Check missing features

In [76]:
def checkMissingFeatures(rating):
    return (
        rating['beer/name'] == "" or 
        rating['beer/ABV'] == "" or rating['beer/ABV'] == "-" or  # the - case is for some reason in our data
        rating['review/text'] == ""
    )
    
cleanedRatings = []

for rating in rawRatings:
    if not checkMissingFeatures(rating):
        cleanedRatings.append(rating)

# Get features
We get only the features we want to use ('beer/name', 'beer/ABV', 'review/text')

In [84]:
# Only contains features we will use
filteredRatings = []

for rating in cleanedRatings:
    featureDict = {
        'beer/name': rating['beer/name'],
        'beer/ABV':  rating['beer/ABV'],
        'review/text': rating['review/text'],
        'beer/style': rating['beer/style']
    }
    
    filteredRatings.append(featureDict)

In [85]:
len(filteredRatings)

285215

## Prepare the features
- Remove escape characters from `review/text`
- Convert `beer/ABV` to float

In [86]:
# https://stackoverflow.com/questions/8115261/how-to-remove-all-the-escape-sequences-from-a-list-of-strings
escapeChars = ''.join([chr(char) for char in range(1, 32)])
translator = str.maketrans('', '', escapeChars)

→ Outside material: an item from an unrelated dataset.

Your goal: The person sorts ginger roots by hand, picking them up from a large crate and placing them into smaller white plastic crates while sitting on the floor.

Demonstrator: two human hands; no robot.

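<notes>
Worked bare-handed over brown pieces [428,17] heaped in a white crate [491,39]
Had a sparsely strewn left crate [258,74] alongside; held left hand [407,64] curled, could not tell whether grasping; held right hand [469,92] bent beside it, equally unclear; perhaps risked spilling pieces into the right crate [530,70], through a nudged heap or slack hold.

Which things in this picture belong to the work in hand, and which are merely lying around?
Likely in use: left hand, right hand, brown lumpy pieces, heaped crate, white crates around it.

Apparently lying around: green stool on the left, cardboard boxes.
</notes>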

# Remove escape characters from `review/text`
def removeEscapeChars(review: str) -> str:
    return review.translate(translator)

# Convert `beer/ABV` to float
def convertABVFloat(abv: str) -> float:
    return float(abv)

for rating in filteredRatings: 
    rating['review/text'] = removeEscapeChars(rating['review/text'])
    rating['beer/ABV'] = convertABVFloat(rating['beer/ABV'])

# TODO: Do some analysis on our data
Ideas
- Statistics on length of review/text
- Statistics on ABV
- Statistics on how many times the name contains the beer style

In [97]:
reviewLens = []
beerABVs = []
nameContainsStyleCount = 0

for rating in filteredRatings:
    reviewLens.append(len(rating['review/text']))
    beerABVs.append(rating['beer/ABV'])
    if rating['beer/style'] in rating['beer/name']:
        nameContainsStyleCount += 1

In [None]:
import numpy as np

def getStats(data: list[int]) -> tuple:
    dataMin = min(data)
    dataMax = max(data)
    dataMean = np.mean(data)
    dataMedian = np.median(data)
    dataSTD = np.std(data)
    
    return dataMin, dataMax, dataMean, dataMedian, dataSTD

(3, 8449, 308.17741353014395, 254.0, 215.11712787742402)

In [102]:
reviewLenMin, reviewLenMax, reviewLenMean, reviewLenMedian, reviewLenSTD = getStats(reviewLens)
reviewLenMin, reviewLenMax, reviewLenMean, reviewLenMedian, reviewLenSTD

(3, 8449, 308.17741353014395, 254.0, 215.11712787742402)

In [103]:
abvMin, abvMax, abvMean, abvMedian, abvSTD = getStats(beerABVs)
abvMin, abvMax, abvMean, abvMedian, abvSTD

(0.01, 57.7, 6.645068281822484, 6.0, 2.3217380289064864)

# Split dataset

In [82]:
splitIndex = int(len(filteredRatings) * 0.95)
ratingsTrain = filteredRatings[:splitIndex]
ratingsTest = filteredRatings[splitIndex:]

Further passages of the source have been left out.